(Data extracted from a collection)

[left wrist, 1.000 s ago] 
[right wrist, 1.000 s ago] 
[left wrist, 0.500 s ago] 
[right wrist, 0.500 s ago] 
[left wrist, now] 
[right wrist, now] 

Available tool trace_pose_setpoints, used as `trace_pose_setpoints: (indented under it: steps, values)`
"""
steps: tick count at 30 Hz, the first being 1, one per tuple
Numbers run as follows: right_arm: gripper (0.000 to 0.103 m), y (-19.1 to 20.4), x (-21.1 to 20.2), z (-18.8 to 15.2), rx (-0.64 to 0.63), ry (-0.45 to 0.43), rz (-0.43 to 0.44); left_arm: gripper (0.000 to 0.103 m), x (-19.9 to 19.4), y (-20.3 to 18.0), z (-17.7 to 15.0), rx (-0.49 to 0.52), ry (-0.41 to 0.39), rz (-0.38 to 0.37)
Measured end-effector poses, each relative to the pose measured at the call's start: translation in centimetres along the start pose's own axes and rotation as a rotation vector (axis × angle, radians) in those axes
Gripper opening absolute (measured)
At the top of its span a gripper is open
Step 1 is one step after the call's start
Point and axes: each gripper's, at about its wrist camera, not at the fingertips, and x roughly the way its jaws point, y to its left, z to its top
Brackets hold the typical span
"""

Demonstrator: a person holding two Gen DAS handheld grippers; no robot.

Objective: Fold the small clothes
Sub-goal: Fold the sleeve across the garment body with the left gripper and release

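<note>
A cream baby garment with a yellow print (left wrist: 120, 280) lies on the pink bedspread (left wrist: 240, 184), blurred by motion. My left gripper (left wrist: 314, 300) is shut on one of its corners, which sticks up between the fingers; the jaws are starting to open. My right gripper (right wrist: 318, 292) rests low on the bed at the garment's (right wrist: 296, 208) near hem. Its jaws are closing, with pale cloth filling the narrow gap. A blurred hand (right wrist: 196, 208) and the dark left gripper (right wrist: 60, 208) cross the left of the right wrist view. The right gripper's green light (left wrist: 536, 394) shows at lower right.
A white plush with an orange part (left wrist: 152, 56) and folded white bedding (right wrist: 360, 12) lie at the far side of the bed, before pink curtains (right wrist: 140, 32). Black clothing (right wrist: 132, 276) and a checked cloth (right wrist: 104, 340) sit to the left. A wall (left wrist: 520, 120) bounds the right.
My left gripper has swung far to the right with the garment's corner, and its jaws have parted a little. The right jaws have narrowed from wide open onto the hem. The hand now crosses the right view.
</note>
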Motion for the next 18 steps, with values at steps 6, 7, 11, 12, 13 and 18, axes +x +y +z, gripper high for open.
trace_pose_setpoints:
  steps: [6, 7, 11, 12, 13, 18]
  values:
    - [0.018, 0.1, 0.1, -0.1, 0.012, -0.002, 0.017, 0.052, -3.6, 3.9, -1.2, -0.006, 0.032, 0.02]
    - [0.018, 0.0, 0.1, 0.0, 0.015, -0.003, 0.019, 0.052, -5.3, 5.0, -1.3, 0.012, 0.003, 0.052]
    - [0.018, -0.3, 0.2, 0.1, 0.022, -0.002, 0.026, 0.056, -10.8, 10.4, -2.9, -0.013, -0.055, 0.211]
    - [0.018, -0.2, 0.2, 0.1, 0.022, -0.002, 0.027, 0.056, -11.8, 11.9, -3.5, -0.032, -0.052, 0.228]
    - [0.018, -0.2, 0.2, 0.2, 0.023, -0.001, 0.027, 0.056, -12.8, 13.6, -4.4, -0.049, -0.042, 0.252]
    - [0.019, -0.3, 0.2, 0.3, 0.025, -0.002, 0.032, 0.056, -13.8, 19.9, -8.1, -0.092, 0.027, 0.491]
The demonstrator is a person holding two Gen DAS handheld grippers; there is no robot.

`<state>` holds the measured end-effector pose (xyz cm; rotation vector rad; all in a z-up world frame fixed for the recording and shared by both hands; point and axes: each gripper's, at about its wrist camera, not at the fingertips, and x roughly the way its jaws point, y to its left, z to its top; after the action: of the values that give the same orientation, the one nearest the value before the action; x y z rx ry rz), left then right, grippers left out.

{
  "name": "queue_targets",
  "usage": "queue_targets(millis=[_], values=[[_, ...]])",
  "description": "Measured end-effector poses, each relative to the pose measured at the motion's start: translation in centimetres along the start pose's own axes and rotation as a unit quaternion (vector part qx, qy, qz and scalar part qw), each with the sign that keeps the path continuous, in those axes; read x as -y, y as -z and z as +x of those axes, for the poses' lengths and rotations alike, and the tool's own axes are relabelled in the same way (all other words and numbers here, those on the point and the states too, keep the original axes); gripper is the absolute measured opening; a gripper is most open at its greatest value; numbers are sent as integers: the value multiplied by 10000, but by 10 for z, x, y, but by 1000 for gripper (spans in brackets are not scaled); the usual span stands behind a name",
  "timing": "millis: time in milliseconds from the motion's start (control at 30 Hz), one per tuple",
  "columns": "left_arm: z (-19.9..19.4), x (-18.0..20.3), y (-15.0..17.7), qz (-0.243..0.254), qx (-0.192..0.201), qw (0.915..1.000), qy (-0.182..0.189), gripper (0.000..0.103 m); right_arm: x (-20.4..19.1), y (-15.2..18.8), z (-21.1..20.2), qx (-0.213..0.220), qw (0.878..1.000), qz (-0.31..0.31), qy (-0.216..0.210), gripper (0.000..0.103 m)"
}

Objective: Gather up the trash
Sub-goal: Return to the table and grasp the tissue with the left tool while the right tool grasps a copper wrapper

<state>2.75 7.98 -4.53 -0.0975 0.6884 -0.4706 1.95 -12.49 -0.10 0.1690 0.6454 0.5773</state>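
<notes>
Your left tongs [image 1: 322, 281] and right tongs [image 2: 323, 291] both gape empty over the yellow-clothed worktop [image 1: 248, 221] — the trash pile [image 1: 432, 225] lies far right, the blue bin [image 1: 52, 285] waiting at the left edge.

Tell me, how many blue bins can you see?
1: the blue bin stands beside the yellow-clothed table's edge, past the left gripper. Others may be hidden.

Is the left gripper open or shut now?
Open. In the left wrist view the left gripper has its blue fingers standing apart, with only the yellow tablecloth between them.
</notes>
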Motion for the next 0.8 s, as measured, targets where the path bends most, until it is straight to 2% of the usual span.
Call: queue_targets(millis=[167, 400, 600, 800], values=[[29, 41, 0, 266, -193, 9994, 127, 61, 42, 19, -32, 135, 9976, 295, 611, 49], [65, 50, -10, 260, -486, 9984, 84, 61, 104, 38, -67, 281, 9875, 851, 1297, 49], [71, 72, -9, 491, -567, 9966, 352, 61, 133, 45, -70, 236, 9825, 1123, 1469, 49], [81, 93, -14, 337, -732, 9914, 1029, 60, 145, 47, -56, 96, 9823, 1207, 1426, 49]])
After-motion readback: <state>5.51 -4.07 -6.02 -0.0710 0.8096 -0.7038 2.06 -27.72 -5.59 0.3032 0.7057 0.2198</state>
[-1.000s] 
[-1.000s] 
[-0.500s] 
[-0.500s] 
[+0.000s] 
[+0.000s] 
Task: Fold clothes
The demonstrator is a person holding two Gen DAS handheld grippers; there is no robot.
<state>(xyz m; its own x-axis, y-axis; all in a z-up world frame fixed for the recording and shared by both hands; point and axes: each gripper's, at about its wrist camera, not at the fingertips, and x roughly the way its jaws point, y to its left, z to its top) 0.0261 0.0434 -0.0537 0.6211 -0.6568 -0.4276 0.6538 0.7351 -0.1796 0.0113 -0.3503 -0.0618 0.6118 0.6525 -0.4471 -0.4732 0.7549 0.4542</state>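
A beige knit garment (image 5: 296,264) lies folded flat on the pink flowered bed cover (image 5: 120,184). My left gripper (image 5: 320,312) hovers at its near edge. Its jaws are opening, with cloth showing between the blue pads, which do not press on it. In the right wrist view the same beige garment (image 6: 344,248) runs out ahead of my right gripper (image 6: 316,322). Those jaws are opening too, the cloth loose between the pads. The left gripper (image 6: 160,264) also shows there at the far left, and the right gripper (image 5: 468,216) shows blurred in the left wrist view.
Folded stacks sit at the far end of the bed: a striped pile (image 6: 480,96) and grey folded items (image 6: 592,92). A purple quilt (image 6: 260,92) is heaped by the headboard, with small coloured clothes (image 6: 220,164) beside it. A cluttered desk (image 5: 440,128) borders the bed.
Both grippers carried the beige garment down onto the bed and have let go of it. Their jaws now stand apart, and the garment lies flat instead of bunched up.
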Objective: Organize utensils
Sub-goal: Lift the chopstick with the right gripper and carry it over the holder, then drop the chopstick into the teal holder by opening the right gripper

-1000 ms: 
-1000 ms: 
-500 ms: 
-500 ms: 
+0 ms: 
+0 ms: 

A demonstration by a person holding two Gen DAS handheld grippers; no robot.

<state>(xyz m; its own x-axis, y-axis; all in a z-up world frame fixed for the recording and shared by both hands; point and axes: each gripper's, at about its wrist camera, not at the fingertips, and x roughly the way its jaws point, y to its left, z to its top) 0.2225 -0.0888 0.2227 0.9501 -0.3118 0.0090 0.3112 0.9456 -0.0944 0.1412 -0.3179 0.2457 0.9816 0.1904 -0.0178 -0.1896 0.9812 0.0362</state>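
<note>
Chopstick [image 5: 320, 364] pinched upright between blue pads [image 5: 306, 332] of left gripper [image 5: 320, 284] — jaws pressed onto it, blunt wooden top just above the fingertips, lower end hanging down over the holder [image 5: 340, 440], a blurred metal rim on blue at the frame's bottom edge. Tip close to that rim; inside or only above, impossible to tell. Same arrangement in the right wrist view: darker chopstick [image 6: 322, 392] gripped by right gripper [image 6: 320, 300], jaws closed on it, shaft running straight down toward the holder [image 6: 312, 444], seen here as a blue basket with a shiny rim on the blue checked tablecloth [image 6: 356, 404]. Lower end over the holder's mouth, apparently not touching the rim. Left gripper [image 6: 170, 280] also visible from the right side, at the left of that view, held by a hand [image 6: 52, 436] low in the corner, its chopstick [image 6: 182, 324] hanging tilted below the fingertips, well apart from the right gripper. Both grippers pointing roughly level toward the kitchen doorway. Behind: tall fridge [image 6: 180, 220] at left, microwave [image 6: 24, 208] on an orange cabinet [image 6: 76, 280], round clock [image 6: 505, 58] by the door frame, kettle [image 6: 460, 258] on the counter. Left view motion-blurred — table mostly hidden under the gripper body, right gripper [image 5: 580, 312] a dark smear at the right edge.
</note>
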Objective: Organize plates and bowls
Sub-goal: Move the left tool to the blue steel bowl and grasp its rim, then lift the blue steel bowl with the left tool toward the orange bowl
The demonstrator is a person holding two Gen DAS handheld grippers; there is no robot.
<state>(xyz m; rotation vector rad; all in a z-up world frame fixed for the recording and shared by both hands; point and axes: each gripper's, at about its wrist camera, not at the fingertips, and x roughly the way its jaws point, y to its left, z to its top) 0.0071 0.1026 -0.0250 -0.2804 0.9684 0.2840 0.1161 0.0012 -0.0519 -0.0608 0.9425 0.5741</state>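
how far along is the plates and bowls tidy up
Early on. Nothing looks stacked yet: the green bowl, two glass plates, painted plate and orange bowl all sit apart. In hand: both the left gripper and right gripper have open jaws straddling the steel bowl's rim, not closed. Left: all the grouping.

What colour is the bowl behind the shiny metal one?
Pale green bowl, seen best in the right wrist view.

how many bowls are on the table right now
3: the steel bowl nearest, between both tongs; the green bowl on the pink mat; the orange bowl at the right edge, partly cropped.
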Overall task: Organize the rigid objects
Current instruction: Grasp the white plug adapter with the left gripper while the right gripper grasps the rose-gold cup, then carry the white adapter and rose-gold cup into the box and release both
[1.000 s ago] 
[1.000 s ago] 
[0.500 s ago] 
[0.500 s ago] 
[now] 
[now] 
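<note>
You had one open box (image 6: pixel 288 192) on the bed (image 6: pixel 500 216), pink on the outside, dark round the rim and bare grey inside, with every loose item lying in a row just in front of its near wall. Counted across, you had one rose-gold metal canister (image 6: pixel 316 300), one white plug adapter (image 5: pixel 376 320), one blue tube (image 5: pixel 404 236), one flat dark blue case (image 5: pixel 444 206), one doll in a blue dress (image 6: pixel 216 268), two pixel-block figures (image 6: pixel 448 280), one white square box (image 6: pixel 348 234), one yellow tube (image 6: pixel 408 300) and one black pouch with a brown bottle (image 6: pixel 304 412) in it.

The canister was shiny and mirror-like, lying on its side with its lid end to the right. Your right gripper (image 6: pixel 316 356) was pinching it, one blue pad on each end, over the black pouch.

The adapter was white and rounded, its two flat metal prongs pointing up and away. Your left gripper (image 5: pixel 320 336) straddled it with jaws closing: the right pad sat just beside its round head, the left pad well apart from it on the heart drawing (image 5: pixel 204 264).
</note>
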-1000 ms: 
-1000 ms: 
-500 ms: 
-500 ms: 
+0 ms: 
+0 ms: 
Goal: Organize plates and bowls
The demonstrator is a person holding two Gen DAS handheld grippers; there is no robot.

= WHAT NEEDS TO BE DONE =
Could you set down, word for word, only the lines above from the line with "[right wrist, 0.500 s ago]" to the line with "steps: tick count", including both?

= TASK RESPONSE =
[right wrist, 0.500 s ago] 
[left wrist, now] 
[right wrist, now] 

Available tool trace_pose_setpoints, used as `trace_pose_setpoints: (indented under it: steps, values)`
"""
steps: tick count at 30 Hz, the first being 1, one per tuple

Now the output is complete.